Kimberly Bepler has been serving families professionally since 2001, and teaching expectant couples and new doulas since 2004. She began first as a postpartum doula, and soon after found a passion to educate so she added breastfeeding and new parent education at her local medical system teaching at 3 different hospitals. She started Pathway 3 back in 2006, and became an IBCLC in 2011. She owns ABC Doula & Newborn Care, a postpartum doula agency in Portland, OR that has served over 2000 families and employs 20 doulas and educators. She is also the mother of 2 almost grown children (a frequently humbling experience) and her family resides in Phoenix near her snowbird parents. Kimberly has taught and served thousands of expectant and new parents, including over 700 families with twins. Building on her experience teaching for 17 years within two hospital systems, she now trains for the New Parent Educator program for those seeking to teach new parent classes in a hospital, community, or private setting. She is the Senior Advisor to the CAPPA Lactation Educator program, and is focused on providing fun and interactive education, not just with great information, but also providing judgement-free classes empowering new parents with skills and confidence.

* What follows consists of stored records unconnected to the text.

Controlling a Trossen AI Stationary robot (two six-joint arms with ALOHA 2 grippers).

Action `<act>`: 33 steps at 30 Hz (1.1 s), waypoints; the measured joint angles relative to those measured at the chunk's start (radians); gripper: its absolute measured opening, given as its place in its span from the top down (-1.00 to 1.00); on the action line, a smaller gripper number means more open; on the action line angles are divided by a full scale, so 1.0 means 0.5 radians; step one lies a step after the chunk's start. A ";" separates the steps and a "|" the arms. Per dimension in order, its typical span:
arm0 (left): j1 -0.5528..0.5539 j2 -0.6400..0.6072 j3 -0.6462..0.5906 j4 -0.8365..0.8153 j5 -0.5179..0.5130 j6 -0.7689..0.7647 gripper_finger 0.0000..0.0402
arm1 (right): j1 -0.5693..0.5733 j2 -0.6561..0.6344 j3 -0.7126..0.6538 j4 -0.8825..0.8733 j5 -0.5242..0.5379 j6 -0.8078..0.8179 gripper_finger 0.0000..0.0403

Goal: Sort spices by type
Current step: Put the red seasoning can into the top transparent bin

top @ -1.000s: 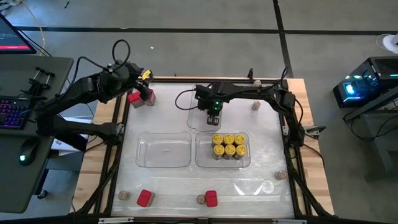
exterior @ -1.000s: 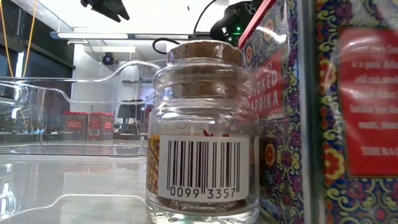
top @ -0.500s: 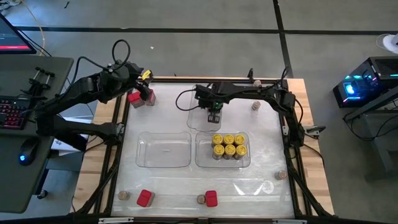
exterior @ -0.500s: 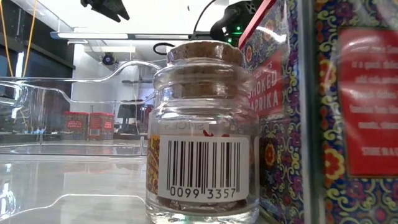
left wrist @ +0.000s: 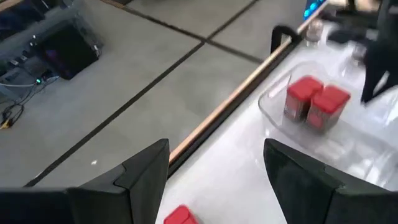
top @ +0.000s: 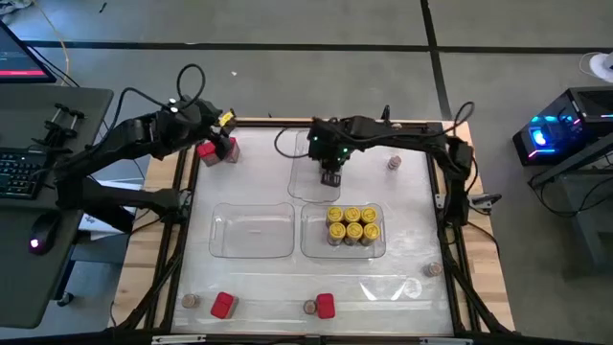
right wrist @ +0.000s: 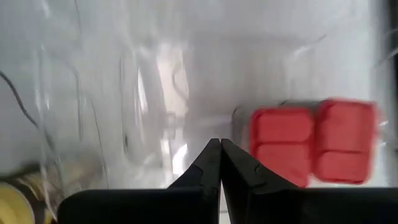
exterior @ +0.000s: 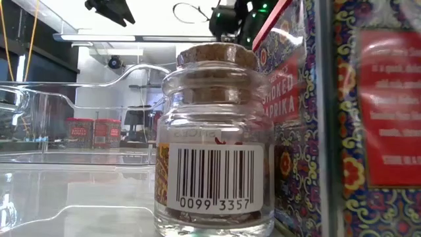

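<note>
Cork-stoppered jars (top: 309, 307) and red boxes (top: 222, 305) stand loose along the near edge of the bench (top: 421, 192), waiting to be sorted. Another jar (top: 433, 270) is at the near right. In the middle, the left clear tray (top: 252, 251) shows nothing in it. The right tray (top: 311, 244) holds six yellow-lidded jars (top: 351, 225), so that kind looks done.

Farther back, the right tool (top: 330, 177) hangs closed and empty over the far tray (left wrist: 273, 112), where two red boxes (left wrist: 317, 102) already sit touching. At the far left, the left tool (left wrist: 216, 149) is spread wide just above a loose red box (top: 218, 150) and grips nothing.

We judge this box to be the pick in hand. We should come down square and close on its flat sides. We then carry it right to the far tray and set it beside its fellows. The right arm stands over that tray and should clear first. Two more jars (top: 394, 164) are at the far right.
</note>
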 joint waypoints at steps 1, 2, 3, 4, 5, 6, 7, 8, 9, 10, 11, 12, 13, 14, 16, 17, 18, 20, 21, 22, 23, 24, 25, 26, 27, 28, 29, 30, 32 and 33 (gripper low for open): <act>0.003 0.016 0.000 -0.020 -0.021 -0.022 -0.24 | -0.009 -0.029 0.000 0.036 0.001 0.036 1.00; 0.020 0.039 0.001 -0.033 -0.063 -0.078 -0.24 | -0.021 -0.060 0.000 0.080 0.001 0.076 1.00; 0.051 0.072 0.001 -0.037 -0.097 -0.152 -0.24 | -0.034 -0.091 0.000 0.130 0.001 0.131 1.00; 0.100 0.112 0.001 -0.033 -0.089 -0.220 -0.24 | -0.051 -0.124 0.000 0.180 0.001 0.193 1.00; 0.163 0.155 0.001 -0.028 -0.036 -0.266 -0.24 | -0.068 -0.158 0.000 0.218 0.001 0.257 1.00; 0.237 0.209 0.002 -0.028 0.078 -0.292 -0.24 | -0.082 -0.183 0.001 0.250 0.001 0.312 1.00; 0.315 0.274 0.003 -0.031 0.197 -0.318 -0.24 | -0.100 -0.208 0.001 0.280 0.000 0.365 1.00; 0.405 0.359 0.003 -0.038 0.313 -0.331 -0.24 | -0.116 -0.225 0.001 0.302 0.000 0.404 1.00; 0.483 0.455 0.004 -0.060 0.386 -0.327 -0.24 | -0.130 -0.245 0.001 0.317 -0.002 0.433 1.00; 0.556 0.559 0.004 -0.095 0.420 -0.310 -0.24 | -0.147 -0.261 0.001 0.320 -0.005 0.449 1.00; 0.626 0.663 0.001 -0.139 0.430 -0.286 -0.24 | -0.161 -0.278 0.001 0.323 -0.007 0.459 1.00; 0.698 0.761 -0.001 -0.198 0.432 -0.283 -0.24 | -0.171 -0.294 0.001 0.324 -0.009 0.476 1.00; 0.761 0.844 -0.001 -0.255 0.445 -0.312 -0.24 | -0.182 -0.307 0.001 0.323 -0.012 0.493 1.00; 0.823 0.914 0.000 -0.304 0.478 -0.357 -0.24 | -0.190 -0.316 0.001 0.324 -0.015 0.504 1.00; 0.920 1.054 0.001 -0.394 0.595 -0.429 -0.24 | -0.203 -0.321 0.001 0.324 -0.024 0.512 1.00; 0.955 1.112 0.000 -0.403 0.656 -0.432 -0.24 | -0.206 -0.321 0.001 0.324 -0.030 0.513 1.00; 0.980 1.161 -0.001 -0.395 0.715 -0.433 -0.24 | -0.210 -0.321 0.001 0.323 -0.037 0.513 1.00; 1.013 1.214 0.000 -0.358 0.769 -0.434 -0.24 | -0.211 -0.321 0.001 0.323 -0.046 0.513 1.00; 1.025 1.234 0.000 -0.332 0.771 -0.437 -0.24 | -0.211 -0.321 0.001 0.324 -0.057 0.511 1.00; 1.035 1.252 0.000 -0.307 0.771 -0.449 -0.24 | -0.211 -0.321 0.001 0.323 -0.067 0.509 1.00; 1.044 1.264 0.000 -0.295 0.770 -0.463 -0.24 | -0.209 -0.320 0.001 0.323 -0.077 0.508 1.00; 1.054 1.268 0.000 -0.295 0.764 -0.469 -0.24 | -0.209 -0.320 0.001 0.322 -0.093 0.507 1.00; 1.068 1.267 0.000 -0.301 0.752 -0.470 -0.24 | -0.209 -0.320 0.001 0.322 -0.111 0.507 1.00; 1.082 1.265 0.001 -0.309 0.742 -0.475 -0.24 | -0.209 -0.320 0.001 0.317 -0.117 0.507 1.00; 1.100 1.265 0.001 -0.325 0.736 -0.487 -0.24 | -0.209 -0.320 0.001 0.307 -0.119 0.507 1.00; 1.119 1.265 0.001 -0.340 0.735 -0.498 -0.24 | -0.209 -0.320 0.001 0.294 -0.119 0.507 1.00; 1.140 1.265 0.001 -0.350 0.735 -0.516 -0.24 | -0.209 -0.319 0.001 0.282 -0.119 0.507 1.00; 1.162 1.265 0.001 -0.358 0.737 -0.526 -0.24 | -0.209 -0.319 0.001 0.277 -0.119 0.507 1.00; 1.200 1.265 0.001 -0.388 0.761 -0.526 -0.24 | -0.209 -0.319 0.001 0.278 -0.119 0.507 1.00; 1.213 1.265 -0.003 -0.397 0.780 -0.527 -0.24 | -0.209 -0.319 0.001 0.278 -0.119 0.507 1.00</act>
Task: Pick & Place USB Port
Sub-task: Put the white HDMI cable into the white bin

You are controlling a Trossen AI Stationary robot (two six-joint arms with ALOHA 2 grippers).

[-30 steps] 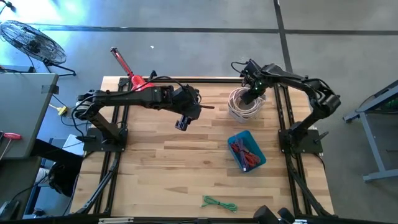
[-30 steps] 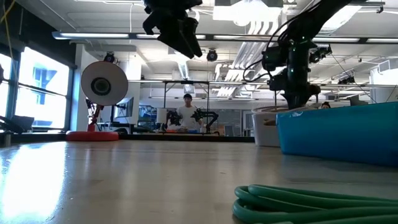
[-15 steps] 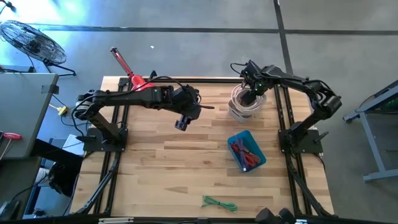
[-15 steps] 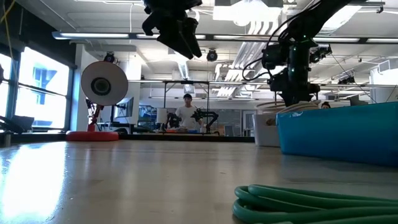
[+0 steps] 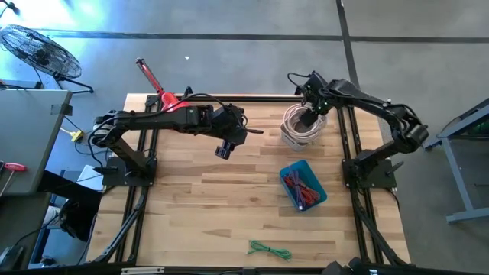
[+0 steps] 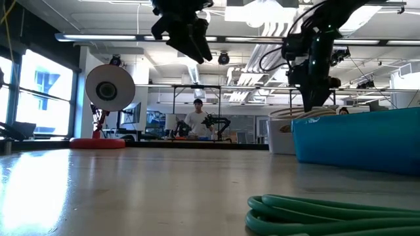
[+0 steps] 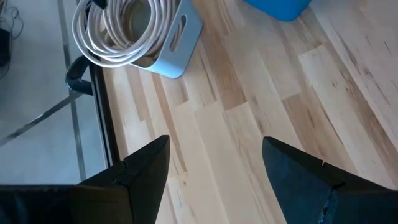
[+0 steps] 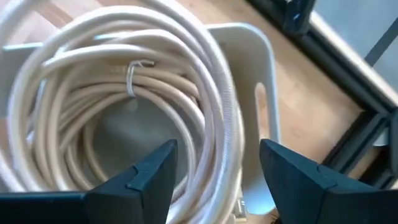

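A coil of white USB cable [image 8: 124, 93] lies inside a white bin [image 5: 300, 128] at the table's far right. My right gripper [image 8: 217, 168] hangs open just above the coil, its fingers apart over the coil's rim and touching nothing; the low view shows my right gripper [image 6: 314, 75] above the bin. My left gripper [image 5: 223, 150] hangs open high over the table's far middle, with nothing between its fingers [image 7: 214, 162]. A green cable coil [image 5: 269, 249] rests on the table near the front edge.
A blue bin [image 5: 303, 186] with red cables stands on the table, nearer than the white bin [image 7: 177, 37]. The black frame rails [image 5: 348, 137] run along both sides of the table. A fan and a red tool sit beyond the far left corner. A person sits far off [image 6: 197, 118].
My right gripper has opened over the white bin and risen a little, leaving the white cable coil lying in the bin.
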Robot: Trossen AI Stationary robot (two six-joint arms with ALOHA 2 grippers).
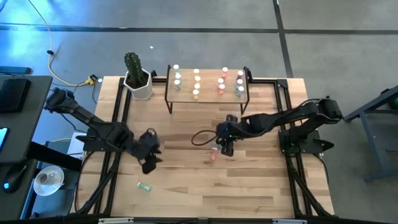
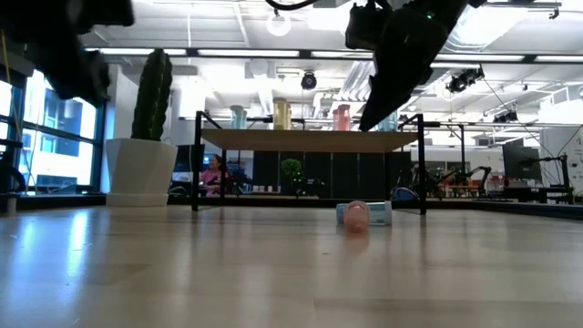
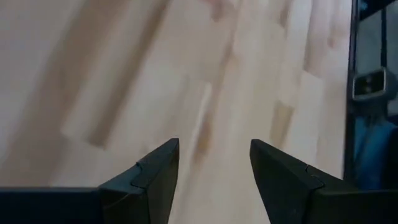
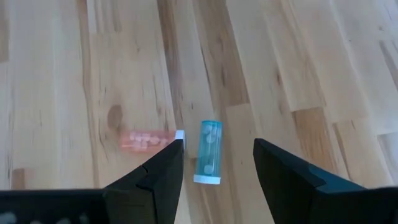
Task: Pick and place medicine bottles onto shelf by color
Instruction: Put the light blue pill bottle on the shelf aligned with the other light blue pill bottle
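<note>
Blue bottle [image 4: 209, 152] lies unlabelled below the open right claw [image 4: 217, 180].

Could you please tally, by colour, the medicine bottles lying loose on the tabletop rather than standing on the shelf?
Pink bottle: 1
Blue bottle: 1
Green bottle: 1
Total: 3
</note>
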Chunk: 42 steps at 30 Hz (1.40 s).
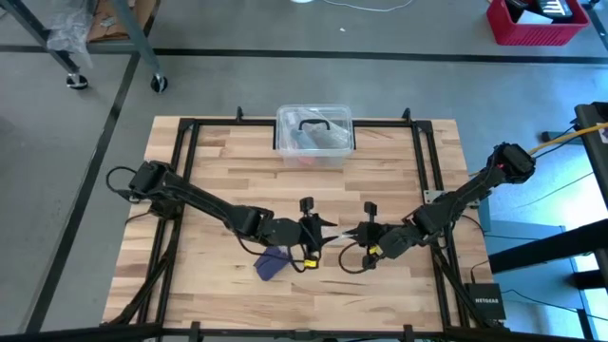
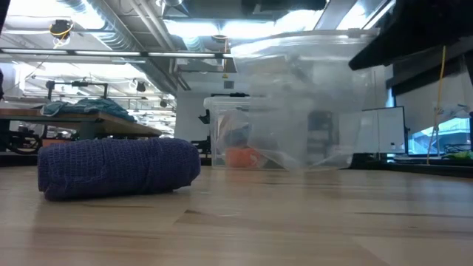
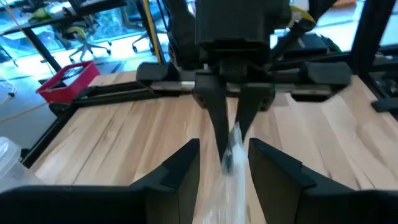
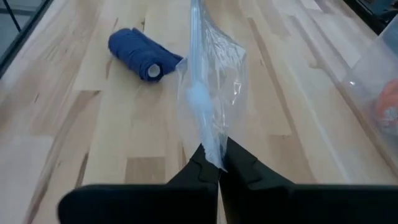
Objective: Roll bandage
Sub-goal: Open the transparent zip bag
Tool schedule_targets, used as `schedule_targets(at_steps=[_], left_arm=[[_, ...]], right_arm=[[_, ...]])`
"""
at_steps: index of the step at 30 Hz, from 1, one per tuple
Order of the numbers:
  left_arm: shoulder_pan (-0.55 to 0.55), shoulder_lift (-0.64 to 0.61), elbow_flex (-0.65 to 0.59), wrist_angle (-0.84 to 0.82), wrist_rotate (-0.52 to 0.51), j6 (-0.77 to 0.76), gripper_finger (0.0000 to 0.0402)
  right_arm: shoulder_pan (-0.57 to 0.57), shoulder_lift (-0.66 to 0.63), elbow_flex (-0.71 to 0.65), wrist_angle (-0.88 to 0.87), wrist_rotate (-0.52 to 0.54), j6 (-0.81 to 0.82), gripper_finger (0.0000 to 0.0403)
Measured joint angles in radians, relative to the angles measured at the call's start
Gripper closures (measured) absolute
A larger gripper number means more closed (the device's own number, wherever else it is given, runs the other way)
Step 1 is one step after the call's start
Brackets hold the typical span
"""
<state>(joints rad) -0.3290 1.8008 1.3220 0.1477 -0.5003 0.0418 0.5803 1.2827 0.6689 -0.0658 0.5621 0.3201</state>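
You are looking at a wooden table in a workshop, with a clear box at its far edge. The bandage lies already rolled near the front edge, left of centre, touched by nothing. The right gripper is clamped on a clear wrapper held mid-table; the left gripper sits spread around its other end. Rolling looks finished; bagging may remain.

The only readable text is the word "NETGEAR", printed in light letters on a small black box that lies off the wooden table's edge, well outside the right gripper's fingers and behind that arm. Nothing else in any view carries lettering, numbers or signs that can be made out.
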Motion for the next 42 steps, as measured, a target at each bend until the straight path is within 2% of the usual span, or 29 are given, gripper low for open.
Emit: schedule_targets(at_steps=[3, 7, 13, 37, 42], left_arm=[[0.008, 0.024, 0.0, 0.076, 0.011, 0.006, 0.0274], [0.023, 0.061, 0.001, 0.112, 0.081, 0.012, 0.0274], [0.024, 0.104, 0.0, 0.139, 0.085, 0.016, 0.0274], [0.038, 0.145, 0.0, 0.182, 0.085, 0.049, 0.0274], [0.034, 0.144, 0.0, 0.178, 0.075, 0.065, 0.0292]], right_arm=[[0.002, 0.0, 0.0, 0.003, -0.007, 0.006, 0.0401], [0.001, 0.0, 0.0, 0.014, -0.007, 0.008, 0.0401], [0.001, 0.0, 0.0, 0.022, -0.007, 0.041, 0.0401], [0.002, 0.0, 0.0, 0.039, 0.002, 0.042, 0.0401], [0.002, 0.0, 0.0, 0.037, 0.002, 0.042, 0.0401]])
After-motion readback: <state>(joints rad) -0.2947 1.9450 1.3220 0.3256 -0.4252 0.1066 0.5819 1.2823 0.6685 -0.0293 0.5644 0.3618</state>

You can find out more about everything she teaches at www.abcdoula.com

U.S.A. Kimberly Bepler, IBCLC, CPD, CNPE, CLE
Abstract:

The Crying Curve is an evidence-based pattern of crying that begins at about 42 weeks of gestation (2 weeks of extrauterine life), peaks at 6-8 weeks of age, and sharply declines by 12-15 weeks. As many as 15 different studies have concluded that this pattern is common across infants of all cultures, gestational ages (based on a 40-week gestation), and parenting styles—and the applications are many in the early parenting world. How can parents use this pattern to help them navigate breastfeeding? How can they gather their support people, family or village to maximize positive relationships and get the support they crave? How can they utilize it to help assess their newborn and understand what is needed for their specific situation? How much crying is too much crying? Lactation consultants, postpartum doulas, and other postpartum professionals who possess this information are well positioned to help to educate parents on how to best approach their postpartum recovery period, as well as navigate the ups and downs of breastfeeding and early newborn sleep. This session will aim to explain and apply the Crying Curve in multiple ways to support and guide the newborn family.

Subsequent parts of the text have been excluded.